Input records:
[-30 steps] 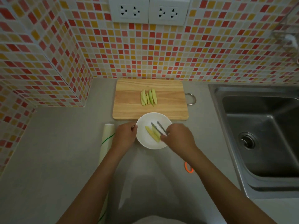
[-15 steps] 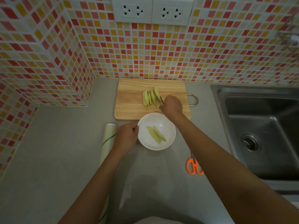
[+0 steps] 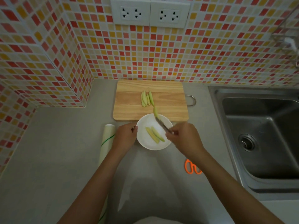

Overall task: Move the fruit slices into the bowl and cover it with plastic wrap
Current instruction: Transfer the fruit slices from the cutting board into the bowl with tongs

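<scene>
The right hand [image 3: 182,139] curls its fingers around a pair of slim metal tongs [image 3: 162,125], whose tips pinch one pale green fruit slice [image 3: 155,112] above the far rim of the round white bowl [image 3: 145,122]. The left hand [image 3: 125,137] grips the bowl's left edge, its fingers curled against the rim. Two long green fruit slices [image 3: 155,136] lie side by side inside the bowl. A small cluster of remaining green slices [image 3: 146,99] lies on the rectangular wooden cutting board [image 3: 129,109], which sits just behind the bowl on the grey surface [image 3: 48,159]. A roll of clear plastic wrap [image 3: 107,139] lies just left of the left hand. Orange-handled scissors [image 3: 191,167] rest on the surface near the right forearm, with the steel sink [image 3: 258,143] to the right.
</scene>
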Tool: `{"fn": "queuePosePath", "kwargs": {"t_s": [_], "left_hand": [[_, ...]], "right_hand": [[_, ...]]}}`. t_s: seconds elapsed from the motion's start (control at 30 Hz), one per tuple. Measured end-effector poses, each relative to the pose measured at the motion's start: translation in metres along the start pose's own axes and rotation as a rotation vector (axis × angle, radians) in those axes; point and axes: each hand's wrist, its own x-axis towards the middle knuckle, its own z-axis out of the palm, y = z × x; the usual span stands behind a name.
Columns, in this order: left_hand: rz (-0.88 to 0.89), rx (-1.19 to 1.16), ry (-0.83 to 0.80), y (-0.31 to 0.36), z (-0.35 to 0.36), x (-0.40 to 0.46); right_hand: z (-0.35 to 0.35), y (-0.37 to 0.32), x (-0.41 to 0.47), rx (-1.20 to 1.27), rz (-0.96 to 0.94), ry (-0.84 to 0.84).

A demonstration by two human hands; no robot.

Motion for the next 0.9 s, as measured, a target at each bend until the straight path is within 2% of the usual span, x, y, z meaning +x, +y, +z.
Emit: {"fn": "queuePosePath", "kwargs": {"t_s": [0.17, 0.3, 0.43, 0.67, 0.8, 0.9], "left_hand": [[-0.009, -0.005, -0.004, 0.0, 0.001, 0.002], [0.006, 0.002, 0.002, 0.0, 0.0, 0.002], [0.009, -0.006, 0.002, -0.002, 0.001, 0.002], [0.02, -0.021, 0.011, -0.002, 0.001, 0.001], [0.016, -0.013, 0.012, -0.001, 0.001, 0.001], [0.012, -0.006, 0.009, 0.0, 0.001, 0.002]], "right_hand": [[0.022, 0.004, -0.026, -0.22, 0.05, -0.184], [0.015, -0.004, -0.007, -0.222, 0.03, -0.064], [0.007, -0.017, 0.054, -0.184, 0.037, 0.07], [0.037, -0.028, 0.124, -0.281, 0.036, 0.001], [0.034, -0.027, 0.128, -0.217, 0.055, 0.011], [0.018, -0.023, 0.102, -0.079, 0.058, 0.051]]}}
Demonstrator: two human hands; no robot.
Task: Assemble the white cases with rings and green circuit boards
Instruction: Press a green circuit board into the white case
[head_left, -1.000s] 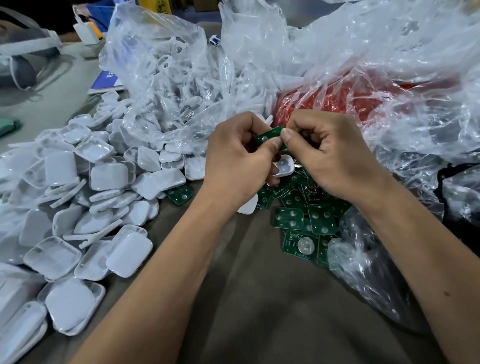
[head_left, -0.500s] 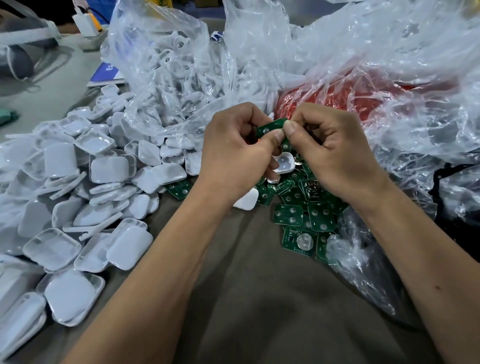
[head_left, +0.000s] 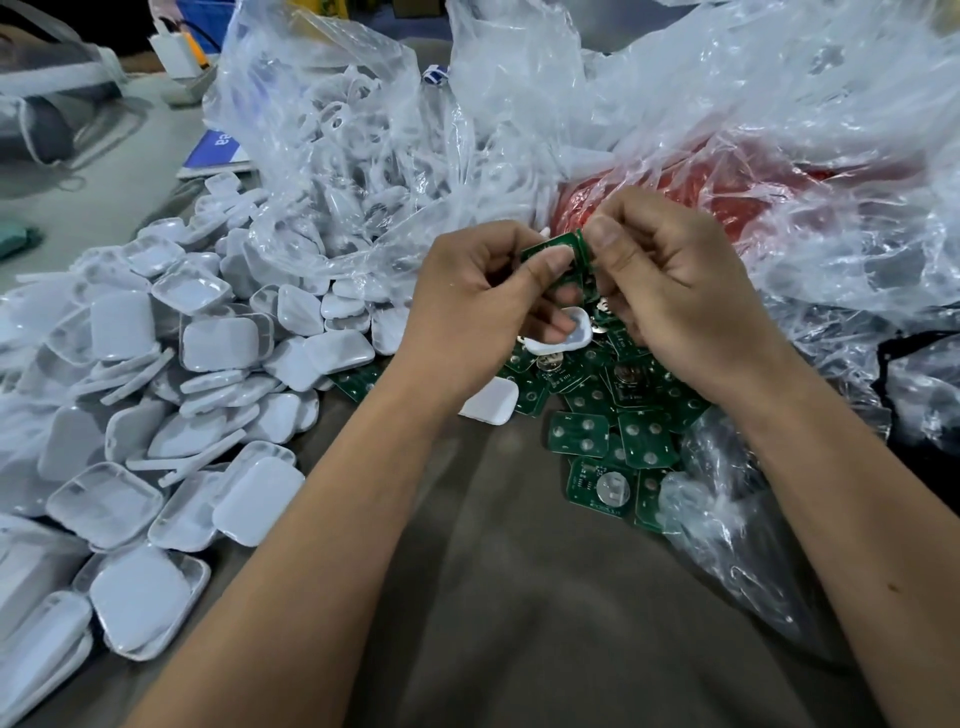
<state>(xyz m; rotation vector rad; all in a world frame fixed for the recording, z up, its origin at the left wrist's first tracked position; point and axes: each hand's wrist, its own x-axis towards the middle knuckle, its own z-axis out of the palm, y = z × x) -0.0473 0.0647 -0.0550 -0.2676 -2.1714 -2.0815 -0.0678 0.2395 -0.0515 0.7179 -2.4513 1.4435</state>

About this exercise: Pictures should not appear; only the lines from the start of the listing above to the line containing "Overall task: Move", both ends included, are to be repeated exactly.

Reply to the exercise:
[-30 steps] 
[-15 steps] 
[+0 steps] 

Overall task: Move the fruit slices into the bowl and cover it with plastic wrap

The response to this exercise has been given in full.